Passing the Pink House in Winter
With Unmitigated Joy
What I loved about you then was your profile –
how you were always looking out into some
middle distance. When I would speak to you it
was difficult to know if you were even listening.
It was the side of your face I knew and your
half-amused, half-transported smile. It was
beautiful to see, and impossible to fathom.
It was a lot – a lot more than I was used to – but it
wasn’t enough. We met after the fall and you left at
the end of the winter.
Much later, reading your journal, I discovered how,
when we walked every evening to the gas station to
buy cigarettes and beer, you were thinking about
that sign in front of the pink house, advertising
fortune telling.
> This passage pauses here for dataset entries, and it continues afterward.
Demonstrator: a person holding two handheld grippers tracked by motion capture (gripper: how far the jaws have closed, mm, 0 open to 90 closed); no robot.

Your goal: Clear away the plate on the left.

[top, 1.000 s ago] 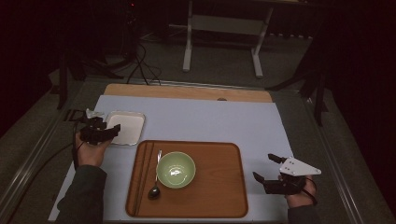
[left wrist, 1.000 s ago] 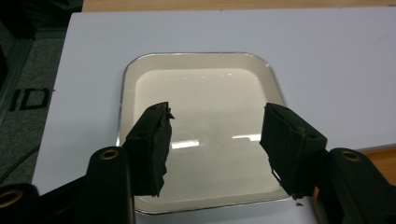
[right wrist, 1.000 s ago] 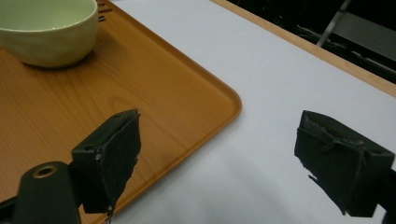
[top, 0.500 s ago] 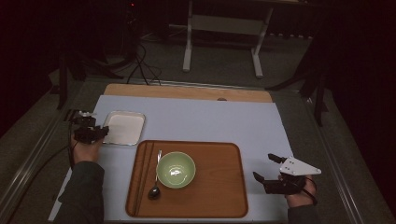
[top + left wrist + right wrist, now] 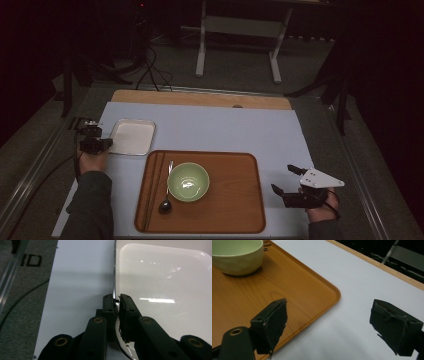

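The white tray (image 5: 132, 136) lies flat on the pale blue table (image 5: 215, 127), toward its left side, just beyond the near-left corner of the wooden serving tray (image 5: 230, 200) and apart from it. The left gripper (image 5: 95, 145) sits at the white tray's left edge, and in the left gripper view its two black fingers (image 5: 108, 305) are pinched together on the thin rim of the white tray (image 5: 162, 290), one finger outside the rim over the table and the other inside over the glossy white surface. The person's left hand (image 5: 92, 160) holds that gripper from the near side, with a dark sleeve (image 5: 92, 205) running back to the bottom edge. On the wooden serving tray stands a pale green bowl (image 5: 188, 181), with a spoon (image 5: 166, 197) just left of it and a pair of dark chopsticks (image 5: 150, 190) lying along the tray's left side. The right gripper (image 5: 285, 182) rests near the right edge of the table, just right of the serving tray; its fingers (image 5: 272, 322) stand wide apart and hold nothing, one over the corner of the serving tray (image 5: 287, 290), the other over bare table.
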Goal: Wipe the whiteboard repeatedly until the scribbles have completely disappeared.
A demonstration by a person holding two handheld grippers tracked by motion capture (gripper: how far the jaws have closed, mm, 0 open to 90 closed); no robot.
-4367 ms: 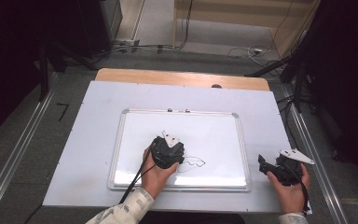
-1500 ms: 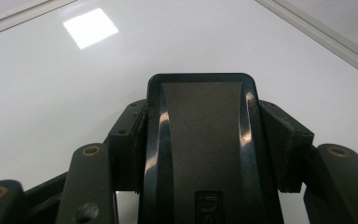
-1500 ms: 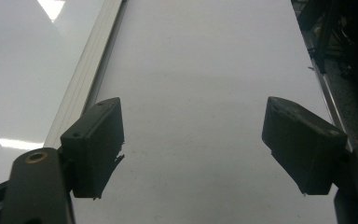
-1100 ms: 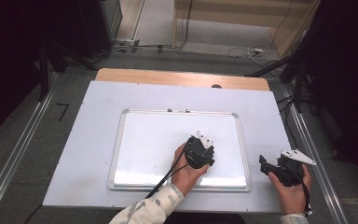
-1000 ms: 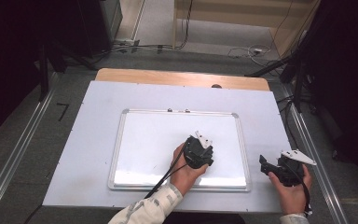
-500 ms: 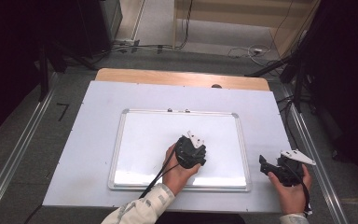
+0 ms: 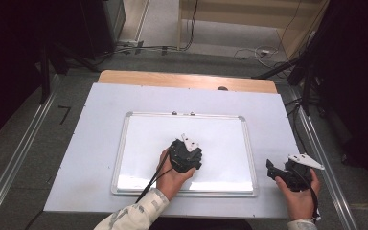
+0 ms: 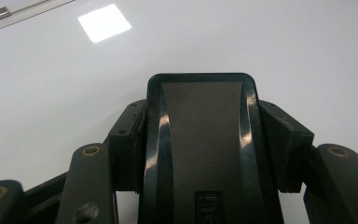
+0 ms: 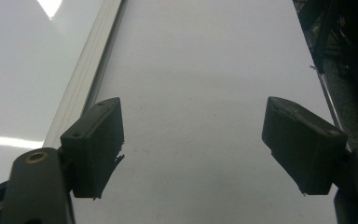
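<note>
— What sits at the centre of the high view?
— A whiteboard (image 7: 187,148) flat on the white counter (image 7: 91,143). The left gripper (image 7: 186,155) is low over its lower middle, clamped on a black eraser (image 8: 200,135).
— Which view shows that?
— The left gripper view: both jaws press the eraser's sides, the board just beneath.
— And the other hand?
— At lower right, the right gripper (image 7: 287,171) rests on the counter, its jaws wide apart, the board's frame (image 9: 86,79) at left.
</note>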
You said you imagined her customers
to be a menagerie of people like us, “lost souls,
worried about the future.” You said people are like
sailors looking for patterns in a clear night’s sky,
“irradiated by a billion, glittering galaxies.”
I remember one cold afternoon as we passed the
pink house, you noticed a squirrel had made its way
down from a nearby tree, across the snowy yard and
up and onto the sign. It was sitting there looking
back and forth, as if it were worried. You asked me
what I thought it was doing. I said it was doing what
squirrels always do. You asked what that was. I said
I didn’t know. “I guess it’s looking for food.”
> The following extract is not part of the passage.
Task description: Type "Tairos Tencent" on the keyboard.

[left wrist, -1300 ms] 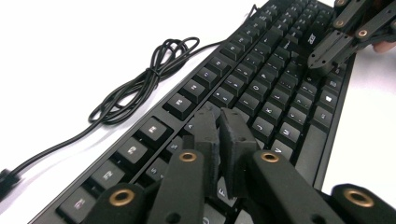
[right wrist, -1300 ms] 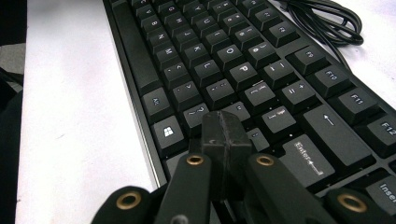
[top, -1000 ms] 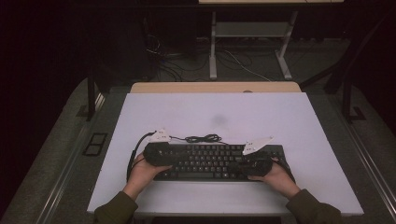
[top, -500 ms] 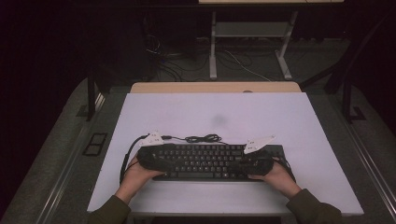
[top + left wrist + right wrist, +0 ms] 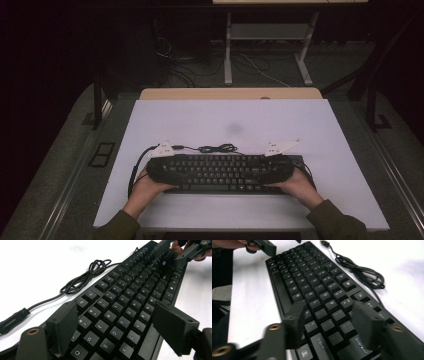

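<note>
Left gripper view: left claw wide over keyboard keys Q, W, E, R; right claw wide near Enter.

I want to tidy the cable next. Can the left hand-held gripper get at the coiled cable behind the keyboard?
Probably yes. The left hand-held gripper is open over the keyboard, and the coiled cable lies just beyond on bare table, nothing between.
</note>
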The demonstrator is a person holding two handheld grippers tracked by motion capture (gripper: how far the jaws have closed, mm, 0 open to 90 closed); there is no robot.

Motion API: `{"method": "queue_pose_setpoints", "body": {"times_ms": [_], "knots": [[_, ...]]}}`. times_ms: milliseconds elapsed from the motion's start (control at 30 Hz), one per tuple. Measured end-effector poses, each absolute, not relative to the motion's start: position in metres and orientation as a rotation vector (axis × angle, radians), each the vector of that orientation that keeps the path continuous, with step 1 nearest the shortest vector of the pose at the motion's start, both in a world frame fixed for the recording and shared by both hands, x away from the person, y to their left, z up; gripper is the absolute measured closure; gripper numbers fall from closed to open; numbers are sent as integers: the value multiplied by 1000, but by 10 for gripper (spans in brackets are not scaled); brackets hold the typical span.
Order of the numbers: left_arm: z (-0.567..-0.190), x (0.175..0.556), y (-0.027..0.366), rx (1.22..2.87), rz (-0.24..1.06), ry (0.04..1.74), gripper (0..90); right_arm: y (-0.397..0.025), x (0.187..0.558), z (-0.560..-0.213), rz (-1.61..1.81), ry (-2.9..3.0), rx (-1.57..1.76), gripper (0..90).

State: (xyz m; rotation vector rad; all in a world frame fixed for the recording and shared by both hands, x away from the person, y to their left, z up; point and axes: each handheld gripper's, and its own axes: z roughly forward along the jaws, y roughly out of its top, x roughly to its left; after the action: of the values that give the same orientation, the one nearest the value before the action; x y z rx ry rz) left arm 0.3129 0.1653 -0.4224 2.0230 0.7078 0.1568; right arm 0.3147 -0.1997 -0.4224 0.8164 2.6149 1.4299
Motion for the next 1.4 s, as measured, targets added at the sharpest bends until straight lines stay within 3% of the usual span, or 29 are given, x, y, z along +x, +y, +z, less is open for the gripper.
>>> {"method": "queue_pose_setpoints", "body": {"times_ms": [133, 400, 600, 1400], "knots": [[-423, 313, 165, 2022, 154, 707, 201, -199, 319, -423, 1448, 2579, 843, 303], [-422, 313, 167, 2020, 159, 705, 211, -196, 326, -420, 1482, 2546, 845, 288], [-422, 313, 170, 2027, 163, 708, 267, -195, 326, -422, 1477, 2544, 855, 263], [-421, 314, 180, 2115, 173, 688, 752, -193, 325, -426, 1482, 2516, 859, 216]]}}
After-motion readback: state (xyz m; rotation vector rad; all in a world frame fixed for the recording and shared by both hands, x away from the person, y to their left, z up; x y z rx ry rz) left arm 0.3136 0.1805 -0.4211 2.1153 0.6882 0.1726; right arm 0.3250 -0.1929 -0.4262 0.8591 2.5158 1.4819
In your journal you wrote, “It was then that I
realized the squirrel was somehow the Chosen One.
It had perched on the sign not because it was a sign,
but because it was hungry.” You said that the squirrel
“didn’t need signs, for what it had was hunger.”
You said, “Everything more than that is a burden.
Hunger is enough.”
If I knew then what I know now, I could have told
you that I had that hunger, but it was not enough.